_ACTIVITY_
Copy the data exactly, keeping every line intact.

(SUPPLIED MATERIAL Opens)

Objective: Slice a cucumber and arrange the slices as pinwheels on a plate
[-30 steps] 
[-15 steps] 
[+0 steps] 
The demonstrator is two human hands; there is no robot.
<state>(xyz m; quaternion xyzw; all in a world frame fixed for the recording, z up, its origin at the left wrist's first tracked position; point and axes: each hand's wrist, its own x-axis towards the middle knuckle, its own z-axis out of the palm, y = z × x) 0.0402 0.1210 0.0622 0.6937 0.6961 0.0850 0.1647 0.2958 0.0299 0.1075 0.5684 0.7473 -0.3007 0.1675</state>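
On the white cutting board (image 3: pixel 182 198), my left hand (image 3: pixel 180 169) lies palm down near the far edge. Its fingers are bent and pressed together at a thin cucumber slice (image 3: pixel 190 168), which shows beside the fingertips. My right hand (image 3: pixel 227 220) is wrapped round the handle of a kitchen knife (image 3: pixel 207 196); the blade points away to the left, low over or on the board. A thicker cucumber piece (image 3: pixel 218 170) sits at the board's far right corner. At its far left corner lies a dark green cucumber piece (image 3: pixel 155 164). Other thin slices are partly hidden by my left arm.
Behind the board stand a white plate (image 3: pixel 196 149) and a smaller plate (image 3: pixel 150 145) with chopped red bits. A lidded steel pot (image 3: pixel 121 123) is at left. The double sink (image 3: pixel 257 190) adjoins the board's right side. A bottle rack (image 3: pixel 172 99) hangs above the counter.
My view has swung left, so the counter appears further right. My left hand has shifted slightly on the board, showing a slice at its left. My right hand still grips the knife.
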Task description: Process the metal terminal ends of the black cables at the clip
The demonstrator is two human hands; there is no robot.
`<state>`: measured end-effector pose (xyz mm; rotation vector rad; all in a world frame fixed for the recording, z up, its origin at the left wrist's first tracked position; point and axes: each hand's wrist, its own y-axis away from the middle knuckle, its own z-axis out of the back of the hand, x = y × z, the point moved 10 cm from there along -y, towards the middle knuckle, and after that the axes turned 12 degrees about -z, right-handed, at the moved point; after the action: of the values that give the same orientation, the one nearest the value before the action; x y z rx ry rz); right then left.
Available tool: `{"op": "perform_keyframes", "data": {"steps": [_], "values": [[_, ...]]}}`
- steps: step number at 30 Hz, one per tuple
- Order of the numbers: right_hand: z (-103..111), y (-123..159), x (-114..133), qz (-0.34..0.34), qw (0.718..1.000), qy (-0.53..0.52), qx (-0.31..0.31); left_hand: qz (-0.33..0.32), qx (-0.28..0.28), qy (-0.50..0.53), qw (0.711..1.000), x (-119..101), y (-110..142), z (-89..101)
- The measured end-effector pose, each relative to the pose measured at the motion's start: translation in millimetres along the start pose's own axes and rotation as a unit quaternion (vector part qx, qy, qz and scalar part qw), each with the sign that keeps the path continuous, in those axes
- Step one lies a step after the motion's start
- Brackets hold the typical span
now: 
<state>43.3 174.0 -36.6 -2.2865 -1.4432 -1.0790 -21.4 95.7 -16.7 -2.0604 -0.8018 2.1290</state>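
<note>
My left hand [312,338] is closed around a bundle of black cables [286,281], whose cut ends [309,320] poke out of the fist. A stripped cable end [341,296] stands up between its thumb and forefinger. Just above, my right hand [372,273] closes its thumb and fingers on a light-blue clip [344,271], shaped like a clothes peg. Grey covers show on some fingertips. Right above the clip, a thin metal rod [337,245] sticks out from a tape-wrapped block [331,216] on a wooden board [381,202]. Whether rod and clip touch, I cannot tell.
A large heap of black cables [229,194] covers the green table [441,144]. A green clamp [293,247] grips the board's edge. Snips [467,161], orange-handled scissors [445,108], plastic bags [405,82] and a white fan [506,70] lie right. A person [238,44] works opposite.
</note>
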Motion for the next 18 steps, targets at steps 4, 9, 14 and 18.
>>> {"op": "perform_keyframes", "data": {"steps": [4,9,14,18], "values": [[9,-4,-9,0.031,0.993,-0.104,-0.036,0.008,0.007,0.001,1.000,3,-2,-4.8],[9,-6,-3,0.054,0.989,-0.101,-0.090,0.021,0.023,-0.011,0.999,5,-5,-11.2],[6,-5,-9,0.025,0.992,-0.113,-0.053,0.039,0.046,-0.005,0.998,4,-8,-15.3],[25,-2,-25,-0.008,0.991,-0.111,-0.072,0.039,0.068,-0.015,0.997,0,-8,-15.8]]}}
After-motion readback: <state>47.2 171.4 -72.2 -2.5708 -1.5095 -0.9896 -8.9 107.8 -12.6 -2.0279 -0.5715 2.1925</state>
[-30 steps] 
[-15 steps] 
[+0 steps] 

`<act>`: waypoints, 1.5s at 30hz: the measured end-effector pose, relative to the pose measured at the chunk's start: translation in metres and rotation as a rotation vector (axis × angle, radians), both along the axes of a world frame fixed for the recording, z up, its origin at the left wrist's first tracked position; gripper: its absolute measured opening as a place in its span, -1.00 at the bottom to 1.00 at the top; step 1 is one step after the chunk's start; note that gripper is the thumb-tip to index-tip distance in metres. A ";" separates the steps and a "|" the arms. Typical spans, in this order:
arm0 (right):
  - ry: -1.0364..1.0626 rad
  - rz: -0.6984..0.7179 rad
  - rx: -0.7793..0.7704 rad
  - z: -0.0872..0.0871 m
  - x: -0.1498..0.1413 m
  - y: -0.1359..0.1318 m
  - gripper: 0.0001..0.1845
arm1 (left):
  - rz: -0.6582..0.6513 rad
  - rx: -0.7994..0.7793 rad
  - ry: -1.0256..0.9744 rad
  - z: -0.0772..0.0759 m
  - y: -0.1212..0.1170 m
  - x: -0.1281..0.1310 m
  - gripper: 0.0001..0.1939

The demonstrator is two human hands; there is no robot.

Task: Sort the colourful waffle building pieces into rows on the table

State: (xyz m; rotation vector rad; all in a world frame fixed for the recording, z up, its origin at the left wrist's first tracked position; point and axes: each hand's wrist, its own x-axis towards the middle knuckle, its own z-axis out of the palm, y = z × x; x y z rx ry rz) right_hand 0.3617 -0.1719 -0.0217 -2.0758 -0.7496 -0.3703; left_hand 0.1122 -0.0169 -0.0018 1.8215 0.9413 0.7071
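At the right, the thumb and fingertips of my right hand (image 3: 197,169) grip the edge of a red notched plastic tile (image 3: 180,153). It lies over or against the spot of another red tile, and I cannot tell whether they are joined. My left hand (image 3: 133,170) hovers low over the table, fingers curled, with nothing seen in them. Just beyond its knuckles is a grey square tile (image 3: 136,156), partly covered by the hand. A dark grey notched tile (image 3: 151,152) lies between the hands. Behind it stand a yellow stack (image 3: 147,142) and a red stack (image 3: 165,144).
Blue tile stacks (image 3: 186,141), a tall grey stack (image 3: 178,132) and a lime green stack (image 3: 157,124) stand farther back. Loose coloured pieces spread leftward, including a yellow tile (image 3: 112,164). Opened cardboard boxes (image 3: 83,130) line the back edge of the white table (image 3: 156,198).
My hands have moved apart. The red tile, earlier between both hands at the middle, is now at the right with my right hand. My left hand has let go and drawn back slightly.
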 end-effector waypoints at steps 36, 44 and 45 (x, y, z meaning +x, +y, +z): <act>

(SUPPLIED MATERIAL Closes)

_TASK OUTPUT_
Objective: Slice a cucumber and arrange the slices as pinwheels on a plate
[-30 steps] 
[-15 steps] 
[+0 steps] 
The demonstrator is two human hands; there is no robot.
<state>(xyz m; quaternion xyzw; all in a world frame fixed for the recording, z up, its origin at the left wrist's first tracked position; point and axes: each hand's wrist, its own x-axis towards the middle knuckle, its own z-axis out of the palm, y = z × x) 0.0402 0.1210 0.0622 0.6937 0.6961 0.0850 0.1647 0.2958 0.0299 0.1075 0.5684 0.7473 -0.3007 0.1675</state>
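On the white cutting board (image 3: pixel 182 198), my left hand (image 3: pixel 180 169) lies palm down near the far edge. Its fingers are bent and pressed together at a thin cucumber slice (image 3: pixel 190 168), which shows beside the fingertips. My right hand (image 3: pixel 227 220) is wrapped round the handle of a kitchen knife (image 3: pixel 207 196); the blade points away to the left, low over or on the board. A thicker cucumber piece (image 3: pixel 218 170) sits at the board's far right corner. At its far left corner lies a dark green cucumber piece (image 3: pixel 155 164). Other thin slices are partly hidden by my left arm.
Behind the board stand a white plate (image 3: pixel 196 149) and a smaller plate (image 3: pixel 150 145) with chopped red bits. A lidded steel pot (image 3: pixel 121 123) is at left. The double sink (image 3: pixel 257 190) adjoins the board's right side. A bottle rack (image 3: pixel 172 99) hangs above the counter.
My view has swung left, so the counter appears further right. My left hand has shifted slightly on the board, showing a slice at its left. My right hand still grips the knife.
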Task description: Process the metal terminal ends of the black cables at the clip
The demonstrator is two human hands; there is no robot.
`<state>`: measured end-effector pose (xyz mm; rotation vector rad; all in a world frame fixed for the recording, z up, its origin at the left wrist's first tracked position; point and axes: each hand's wrist, its own y-axis away from the middle knuckle, its own z-axis out of the back of the hand, x = y × z, the point moved 10 cm from there along -y, towards the middle knuckle, and after that the axes turned 12 degrees about -z, right-handed, at the moved point; after the action: of the values that give the same orientation, the one nearest the value before the action; x y z rx ry rz); right then left.
Available tool: `{"op": "perform_keyframes", "data": {"steps": [_], "values": [[_, ...]]}}`
- steps: step number at 30 Hz, one per tuple
- Order of the numbers: right_hand: z (-103..111), y (-123..159), x (-114..133), qz (-0.34..0.34), qw (0.718..1.000), qy (-0.53..0.52), qx (-0.31..0.31); left_hand: qz (-0.33..0.32), qx (-0.28..0.28), qy (-0.50..0.53), qw (0.711..1.000), x (-119..101), y (-110..142), z (-89..101)
- The measured end-effector pose, each relative to the pose measured at the motion's start: translation in millimetres along the start pose's own axes and rotation as a unit quaternion (vector part qx, qy, qz and scalar part qw), each with the sign that keeps the path continuous, in those axes
- Step one lies a step after the motion's start
- Brackets hold the typical span
now: 
<state>43.3 174.0 -36.6 -2.2865 -1.4432 -1.0790 -21.4 95.7 -16.7 -2.0604 -0.8018 2.1290</state>
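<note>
My left hand [312,338] is closed around a bundle of black cables [286,281], whose cut ends [309,320] poke out of the fist. A stripped cable end [341,296] stands up between its thumb and forefinger. Just above, my right hand [372,273] closes its thumb and fingers on a light-blue clip [344,271], shaped like a clothes peg. Grey covers show on some fingertips. Right above the clip, a thin metal rod [337,245] sticks out from a tape-wrapped block [331,216] on a wooden board [381,202]. Whether rod and clip touch, I cannot tell.
A large heap of black cables [229,194] covers the green table [441,144]. A green clamp [293,247] grips the board's edge. Snips [467,161], orange-handled scissors [445,108], plastic bags [405,82] and a white fan [506,70] lie right. A person [238,44] works opposite.
</note>
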Motion for the next 18 steps, targets at steps 4, 9, 14 and 18.
>>> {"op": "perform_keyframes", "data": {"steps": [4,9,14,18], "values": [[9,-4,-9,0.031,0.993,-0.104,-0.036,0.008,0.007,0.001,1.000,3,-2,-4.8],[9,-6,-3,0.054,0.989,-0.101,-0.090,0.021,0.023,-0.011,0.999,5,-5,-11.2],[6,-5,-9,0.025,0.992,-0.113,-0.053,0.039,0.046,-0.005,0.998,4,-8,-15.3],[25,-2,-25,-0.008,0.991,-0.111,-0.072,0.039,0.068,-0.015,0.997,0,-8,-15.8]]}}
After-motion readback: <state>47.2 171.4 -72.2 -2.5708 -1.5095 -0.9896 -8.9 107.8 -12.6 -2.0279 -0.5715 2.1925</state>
[-30 steps] 
[-15 steps] 
[+0 steps] 

`<act>`: waypoints, 1.5s at 30hz: the measured end-effector pose, relative to the pose measured at the chunk's start: translation in metres and rotation as a rotation vector (axis × angle, radians), both along the axes of a world frame fixed for the recording, z up, its origin at the left wrist's first tracked position; gripper: its absolute measured opening as a place in its span, -1.00 at the bottom to 1.00 at the top; step 1 is one step after the chunk's start; note that gripper is the thumb-tip to index-tip distance in metres. A ";" separates the steps and a "|" the arms. Typical spans, in this order:
arm0 (right):
  - ry: -1.0364..1.0626 rad
  - rz: -0.6984..0.7179 rad
  - rx: -0.7793..0.7704 rad
  - z: -0.0872..0.0871 m
  - x: -0.1498..0.1413 m
  - y: -0.1359..0.1318 m
  - gripper: 0.0001..0.1845
arm1 (left):
  - rz: -0.6582..0.6513 rad
  - rx: -0.7994..0.7793 rad
  - ry: -1.0256..0.9744 rad
  - z: -0.0772..0.0759 m
  - y: -0.1212..0.1170 m
  - x: -0.1281..0.1310 m
  - gripper: 0.0001..0.1939

The demonstrator is two human hands; there is no robot.

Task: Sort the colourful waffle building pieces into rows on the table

State: (xyz m; rotation vector rad; all in a world frame fixed for the recording, z up, its origin at the left wrist's first tracked position; point and axes: each hand's wrist, its own x-axis towards the middle knuckle, its own z-axis out of the palm, y = z × x; x y z rx ry rz) right_hand 0.3617 -0.1719 -0.0217 -2.0758 -0.7496 -0.3703; left_hand 0.1122 -0.0169 -0.0018 1.8215 0.9413 0.7071
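At the right, the thumb and fingertips of my right hand (image 3: 197,169) grip the edge of a red notched plastic tile (image 3: 180,153). It lies over or against the spot of another red tile, and I cannot tell whether they are joined. My left hand (image 3: 133,170) hovers low over the table, fingers curled, with nothing seen in them. Just beyond its knuckles is a grey square tile (image 3: 136,156), partly covered by the hand. A dark grey notched tile (image 3: 151,152) lies between the hands. Behind it stand a yellow stack (image 3: 147,142) and a red stack (image 3: 165,144).
Blue tile stacks (image 3: 186,141), a tall grey stack (image 3: 178,132) and a lime green stack (image 3: 157,124) stand farther back. Loose coloured pieces spread leftward, including a yellow tile (image 3: 112,164). Opened cardboard boxes (image 3: 83,130) line the back edge of the white table (image 3: 156,198).
My hands have moved apart. The red tile, earlier between both hands at the middle, is now at the right with my right hand. My left hand has let go and drawn back slightly.
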 end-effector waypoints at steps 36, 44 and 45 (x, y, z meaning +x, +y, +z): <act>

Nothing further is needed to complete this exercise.